→ **Work to complete**: Nothing beyond the line containing "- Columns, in" is to be printed; print exactly each line from the start of the records below through that line, leaving out pictures.

/---

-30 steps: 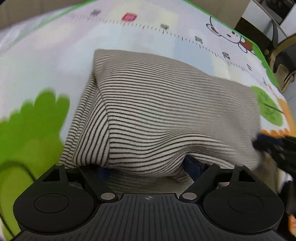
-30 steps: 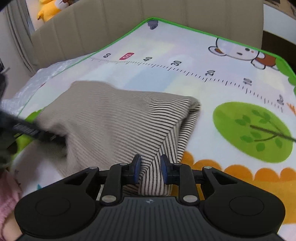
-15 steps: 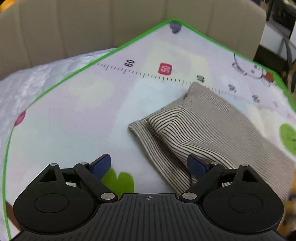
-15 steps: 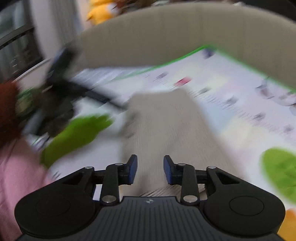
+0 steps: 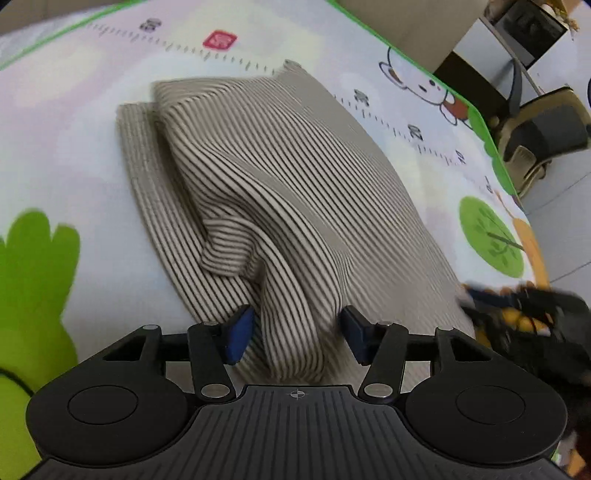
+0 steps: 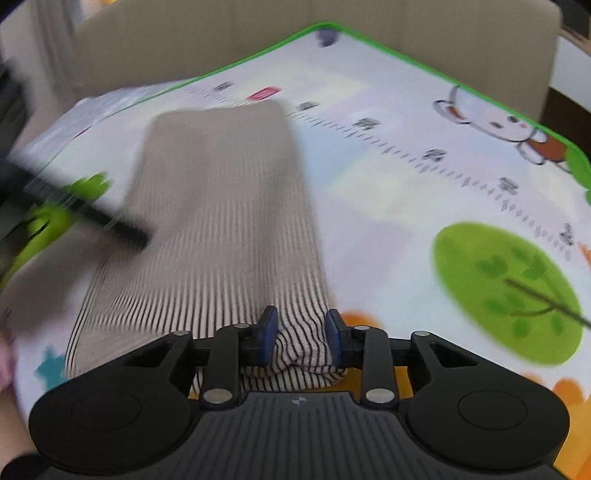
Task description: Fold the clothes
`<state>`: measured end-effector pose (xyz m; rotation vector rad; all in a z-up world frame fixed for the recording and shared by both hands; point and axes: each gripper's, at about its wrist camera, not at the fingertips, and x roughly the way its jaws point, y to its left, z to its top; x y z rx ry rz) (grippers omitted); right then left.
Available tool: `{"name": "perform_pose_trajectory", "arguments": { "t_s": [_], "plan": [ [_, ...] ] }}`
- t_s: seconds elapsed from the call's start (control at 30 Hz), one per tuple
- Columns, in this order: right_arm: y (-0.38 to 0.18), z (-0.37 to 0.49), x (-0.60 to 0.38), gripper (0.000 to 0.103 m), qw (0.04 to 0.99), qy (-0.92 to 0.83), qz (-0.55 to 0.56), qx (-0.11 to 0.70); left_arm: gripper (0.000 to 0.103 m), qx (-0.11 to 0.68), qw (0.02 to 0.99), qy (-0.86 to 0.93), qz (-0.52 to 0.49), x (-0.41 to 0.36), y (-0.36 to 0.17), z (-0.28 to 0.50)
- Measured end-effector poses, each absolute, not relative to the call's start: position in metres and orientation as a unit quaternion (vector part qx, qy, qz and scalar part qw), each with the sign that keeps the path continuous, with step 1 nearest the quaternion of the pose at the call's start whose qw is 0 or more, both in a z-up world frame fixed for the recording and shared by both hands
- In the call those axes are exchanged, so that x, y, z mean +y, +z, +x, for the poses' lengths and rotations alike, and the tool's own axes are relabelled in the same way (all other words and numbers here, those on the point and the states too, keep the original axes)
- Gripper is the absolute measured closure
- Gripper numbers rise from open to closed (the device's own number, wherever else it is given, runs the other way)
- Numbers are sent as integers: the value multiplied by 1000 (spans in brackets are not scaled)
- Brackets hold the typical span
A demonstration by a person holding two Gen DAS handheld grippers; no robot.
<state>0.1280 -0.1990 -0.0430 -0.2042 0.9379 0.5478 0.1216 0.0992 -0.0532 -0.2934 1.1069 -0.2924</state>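
A beige garment with thin black stripes (image 5: 280, 177) lies folded on a colourful play mat (image 5: 74, 147). In the left wrist view a raised fold of its near edge sits between the blue pads of my left gripper (image 5: 295, 338), whose jaws stand partly apart around the cloth. In the right wrist view the garment (image 6: 221, 206) runs away from me, and its near corner sits between the pads of my right gripper (image 6: 301, 338), which pinches it. The right gripper also shows blurred at the right edge of the left wrist view (image 5: 524, 306). The left gripper shows blurred in the right wrist view (image 6: 92, 218).
The mat has a printed ruler (image 6: 436, 155), a cartoon bear (image 6: 509, 125), a green tree (image 6: 509, 288) and a green border. A beige padded headboard (image 6: 258, 33) stands behind it. A chair (image 5: 543, 129) and furniture are off the mat's right side.
Both grippers have come back down to the garment's near edge. The left gripper, open and clear of the cloth half a second ago, now has a fold between its pads. The right has closed around the corner.
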Motion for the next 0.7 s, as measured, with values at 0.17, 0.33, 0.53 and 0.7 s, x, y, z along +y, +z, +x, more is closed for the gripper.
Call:
{"name": "perform_pose_trajectory", "arguments": {
  "t_s": [0.17,0.33,0.53,0.7],
  "plan": [
    [-37,92,-181,75,831,308,-93,453,36,495,858,-87,-106,119,-45,138],
    [-18,83,-170,75,840,317,-136,418,32,478,870,-51,-106,131,-36,131],
    [-2,84,-161,74,856,317,-111,393,25,463,880,-49,-94,131,-39,115],
    [-23,79,-139,74,844,315,-137,413,22,450,887,-54,-90,131,-33,114]
  ]
}}
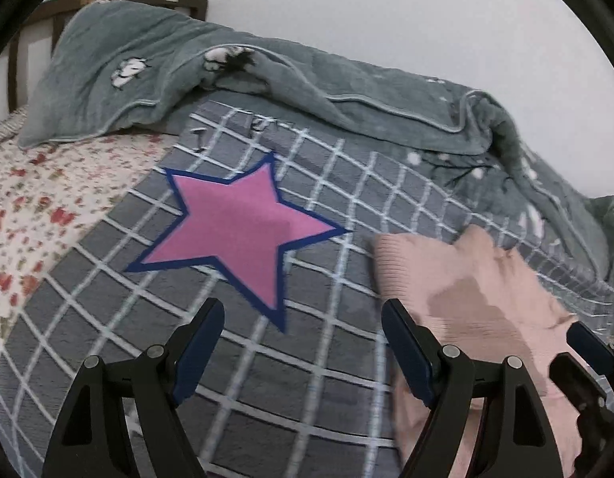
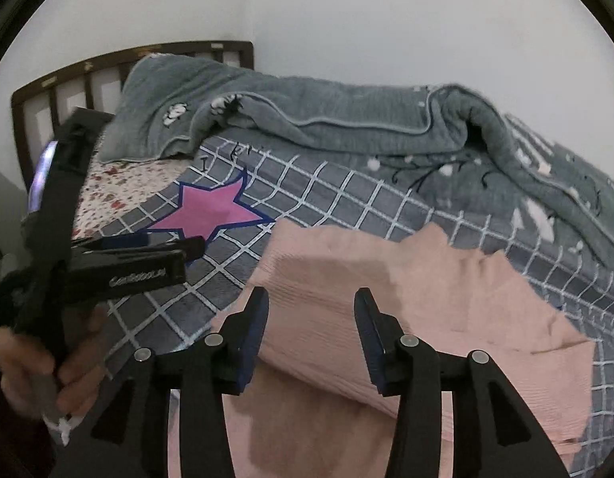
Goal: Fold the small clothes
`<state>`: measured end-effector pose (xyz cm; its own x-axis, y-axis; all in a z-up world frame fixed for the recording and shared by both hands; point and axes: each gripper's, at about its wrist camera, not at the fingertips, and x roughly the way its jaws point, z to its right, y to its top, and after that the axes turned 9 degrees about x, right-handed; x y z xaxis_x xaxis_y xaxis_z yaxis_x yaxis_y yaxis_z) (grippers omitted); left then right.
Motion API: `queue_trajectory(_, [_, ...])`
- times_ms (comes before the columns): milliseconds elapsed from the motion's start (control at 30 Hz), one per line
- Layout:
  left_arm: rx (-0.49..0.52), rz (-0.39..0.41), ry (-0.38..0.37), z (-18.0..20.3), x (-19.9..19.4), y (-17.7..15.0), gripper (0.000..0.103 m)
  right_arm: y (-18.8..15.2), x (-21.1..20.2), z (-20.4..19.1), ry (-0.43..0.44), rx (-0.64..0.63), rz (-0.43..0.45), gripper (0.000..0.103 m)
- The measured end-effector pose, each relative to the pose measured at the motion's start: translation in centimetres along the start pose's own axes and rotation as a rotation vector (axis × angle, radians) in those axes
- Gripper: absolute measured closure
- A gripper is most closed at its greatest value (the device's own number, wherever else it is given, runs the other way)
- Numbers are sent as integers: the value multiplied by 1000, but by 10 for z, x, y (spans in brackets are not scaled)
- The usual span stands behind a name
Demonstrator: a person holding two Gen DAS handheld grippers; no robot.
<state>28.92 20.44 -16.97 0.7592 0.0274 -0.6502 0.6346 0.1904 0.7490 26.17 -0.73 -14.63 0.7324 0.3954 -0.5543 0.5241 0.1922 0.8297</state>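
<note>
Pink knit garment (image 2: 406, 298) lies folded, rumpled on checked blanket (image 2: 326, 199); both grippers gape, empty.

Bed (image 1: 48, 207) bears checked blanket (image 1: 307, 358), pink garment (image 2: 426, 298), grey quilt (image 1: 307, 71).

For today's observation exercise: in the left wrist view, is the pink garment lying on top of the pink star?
No, the pink garment lies on the checked blanket to the right of the pink star, with grid squares showing between them.
</note>
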Motion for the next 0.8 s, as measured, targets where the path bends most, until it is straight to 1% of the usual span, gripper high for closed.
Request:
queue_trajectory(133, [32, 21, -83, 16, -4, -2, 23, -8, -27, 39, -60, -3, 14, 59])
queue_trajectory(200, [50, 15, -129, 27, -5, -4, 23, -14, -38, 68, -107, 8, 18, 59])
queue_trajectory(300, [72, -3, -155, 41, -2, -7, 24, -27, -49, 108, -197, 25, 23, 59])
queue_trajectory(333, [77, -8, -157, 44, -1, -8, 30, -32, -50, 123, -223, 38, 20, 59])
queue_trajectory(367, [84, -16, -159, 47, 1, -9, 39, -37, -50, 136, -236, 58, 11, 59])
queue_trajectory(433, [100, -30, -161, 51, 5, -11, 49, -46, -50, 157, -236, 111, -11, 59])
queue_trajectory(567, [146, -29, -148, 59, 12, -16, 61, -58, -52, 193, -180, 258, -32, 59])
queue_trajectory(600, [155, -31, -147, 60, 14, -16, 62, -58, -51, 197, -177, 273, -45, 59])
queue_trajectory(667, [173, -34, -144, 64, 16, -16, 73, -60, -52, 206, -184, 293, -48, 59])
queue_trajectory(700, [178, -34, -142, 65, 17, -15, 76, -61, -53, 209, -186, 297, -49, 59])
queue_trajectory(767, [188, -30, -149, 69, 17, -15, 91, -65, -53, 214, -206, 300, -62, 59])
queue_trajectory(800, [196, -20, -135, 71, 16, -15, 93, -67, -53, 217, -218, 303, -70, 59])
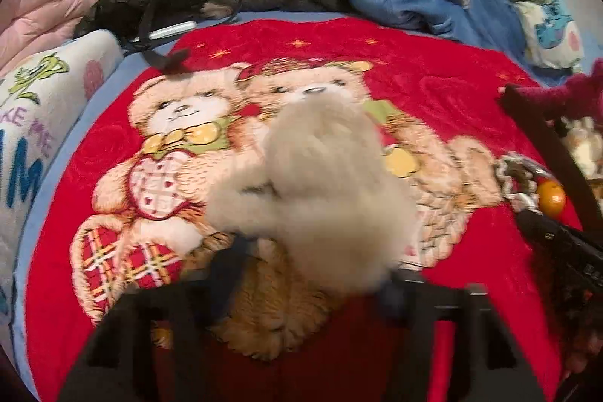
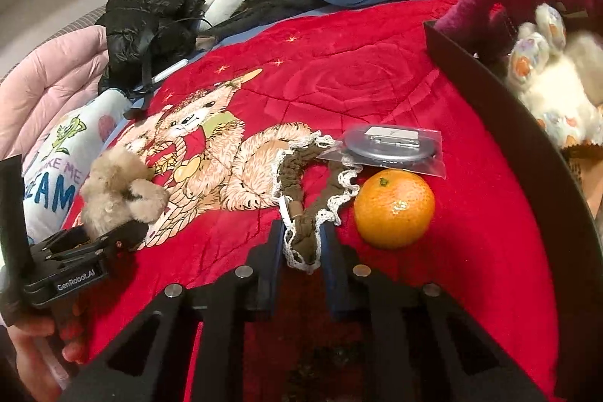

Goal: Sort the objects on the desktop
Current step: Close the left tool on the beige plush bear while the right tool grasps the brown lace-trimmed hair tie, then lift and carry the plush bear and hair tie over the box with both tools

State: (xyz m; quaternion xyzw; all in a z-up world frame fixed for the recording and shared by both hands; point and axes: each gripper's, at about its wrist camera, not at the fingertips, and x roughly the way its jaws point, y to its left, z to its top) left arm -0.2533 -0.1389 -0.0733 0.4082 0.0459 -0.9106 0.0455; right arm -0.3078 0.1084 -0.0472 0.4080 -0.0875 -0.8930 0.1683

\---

→ **Solution for this problem**:
-30 steps: 
-30 steps: 
-15 steps: 
-15 steps: 
+0 steps: 
+0 steps: 
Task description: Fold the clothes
`<state>`: measured end-effector pose (xyz m; rotation vector rad; all in a z-up world frame fixed for the recording and shared by both hands; point and axes: each gripper's, at about its wrist camera, not at the fingertips, and x roughly the way its jaws point, y to its left, z to its top; x y z rx ry rz) (grippers omitted); right then left.
Available tool: `{"name": "perform_pose_trajectory", "arguments": { "t_s": [_], "plan": [ [_, ...] ] }}`
- t_s: seconds elapsed from the call's start (control at 30 Hz), one per tuple
- Columns, in this order: right_arm: y (-0.38 to 0.18), z (-0.37 to 0.49), x (-0.60 to 0.38), gripper (0.000 to 0.103 m), qw (0.04 to 0.99), qy (-0.92 to 0.83), qz (-0.55 to 0.56), qx (-0.11 to 0.70); left_arm: gripper (0.000 to 0.103 m), qx (-0.11 to 0.68), qw (0.02 to 0.99), qy (-0.86 to 0.93), qz (-0.52 to 0.49), x (-0.41 to 0.36), y (-0.36 to 0.17), z (-0.28 to 0.50)

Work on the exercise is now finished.